◆ WORK INSTRUCTION
I need every line of the material below that includes the string "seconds".

◆ PROVIDED MATERIAL
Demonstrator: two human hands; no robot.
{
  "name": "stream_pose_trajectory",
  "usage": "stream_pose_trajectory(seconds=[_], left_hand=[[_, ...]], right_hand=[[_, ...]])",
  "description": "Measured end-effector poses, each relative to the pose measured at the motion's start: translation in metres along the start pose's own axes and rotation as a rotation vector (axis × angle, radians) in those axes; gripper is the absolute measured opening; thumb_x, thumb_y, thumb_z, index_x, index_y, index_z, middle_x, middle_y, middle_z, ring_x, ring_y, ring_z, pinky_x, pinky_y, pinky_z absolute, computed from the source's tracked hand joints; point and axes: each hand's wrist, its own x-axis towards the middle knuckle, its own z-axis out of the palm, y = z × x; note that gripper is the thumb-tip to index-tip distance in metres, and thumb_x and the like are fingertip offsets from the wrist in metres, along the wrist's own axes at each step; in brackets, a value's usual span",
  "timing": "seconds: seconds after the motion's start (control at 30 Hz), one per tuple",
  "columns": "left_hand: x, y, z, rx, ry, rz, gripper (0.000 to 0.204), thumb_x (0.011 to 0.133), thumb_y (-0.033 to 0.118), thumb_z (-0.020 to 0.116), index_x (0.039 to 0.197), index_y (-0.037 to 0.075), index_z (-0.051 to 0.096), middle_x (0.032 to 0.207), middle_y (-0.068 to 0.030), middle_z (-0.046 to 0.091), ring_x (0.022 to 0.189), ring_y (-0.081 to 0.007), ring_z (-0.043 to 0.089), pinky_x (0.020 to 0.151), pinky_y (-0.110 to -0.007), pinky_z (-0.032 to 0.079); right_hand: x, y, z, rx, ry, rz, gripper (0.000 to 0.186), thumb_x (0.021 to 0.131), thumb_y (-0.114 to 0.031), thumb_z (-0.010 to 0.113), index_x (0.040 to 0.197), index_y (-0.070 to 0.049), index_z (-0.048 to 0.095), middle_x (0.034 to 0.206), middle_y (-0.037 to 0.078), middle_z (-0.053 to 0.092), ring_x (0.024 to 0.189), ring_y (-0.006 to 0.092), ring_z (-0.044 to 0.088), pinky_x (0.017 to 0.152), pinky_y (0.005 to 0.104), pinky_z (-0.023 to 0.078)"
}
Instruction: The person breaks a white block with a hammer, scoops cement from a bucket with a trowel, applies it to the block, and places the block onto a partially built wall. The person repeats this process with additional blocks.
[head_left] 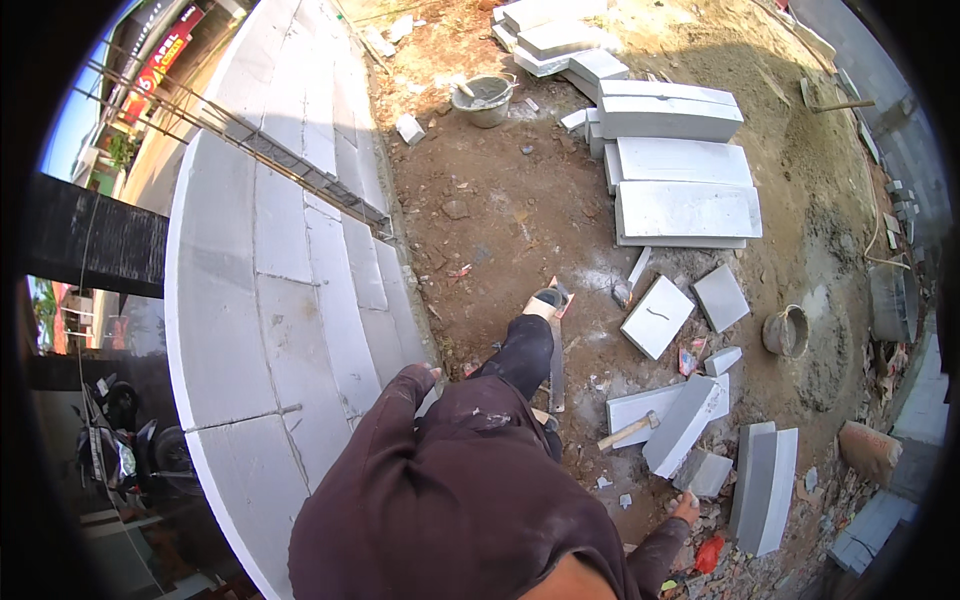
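Observation:
My right hand point(686, 509) reaches down at the lower right, its fingers bent against the near edge of a small grey block point(704, 472). That block lies between a slanting pale block point(684, 424) and two long blocks point(766, 488) set side by side. A hammer point(630, 430) with a wooden handle rests at the slanting block's left. My left hand point(429, 371) is beside the pale block wall point(300, 330); the sleeve and the angle hide most of its fingers. A long flat strip point(557, 368) lies on the ground beside my foot.
Stacked pale blocks point(690, 208) stand ahead, with loose blocks point(657, 316) nearer. A bucket of grey mix point(484, 100) sits farther off; another bucket point(786, 332) stands at the right. Thin rods point(270, 150) cross the wall. Rubble point(720, 575) covers the ground near my right hand.

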Motion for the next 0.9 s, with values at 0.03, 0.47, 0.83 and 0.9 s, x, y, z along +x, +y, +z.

◆ RESPONSE TO THIS EXERCISE
  "usage": "stream_pose_trajectory(seconds=[_], left_hand=[[_, ...]], right_hand=[[_, ...]])",
  "timing": "seconds: seconds after the motion's start (control at 30 Hz), one per tuple",

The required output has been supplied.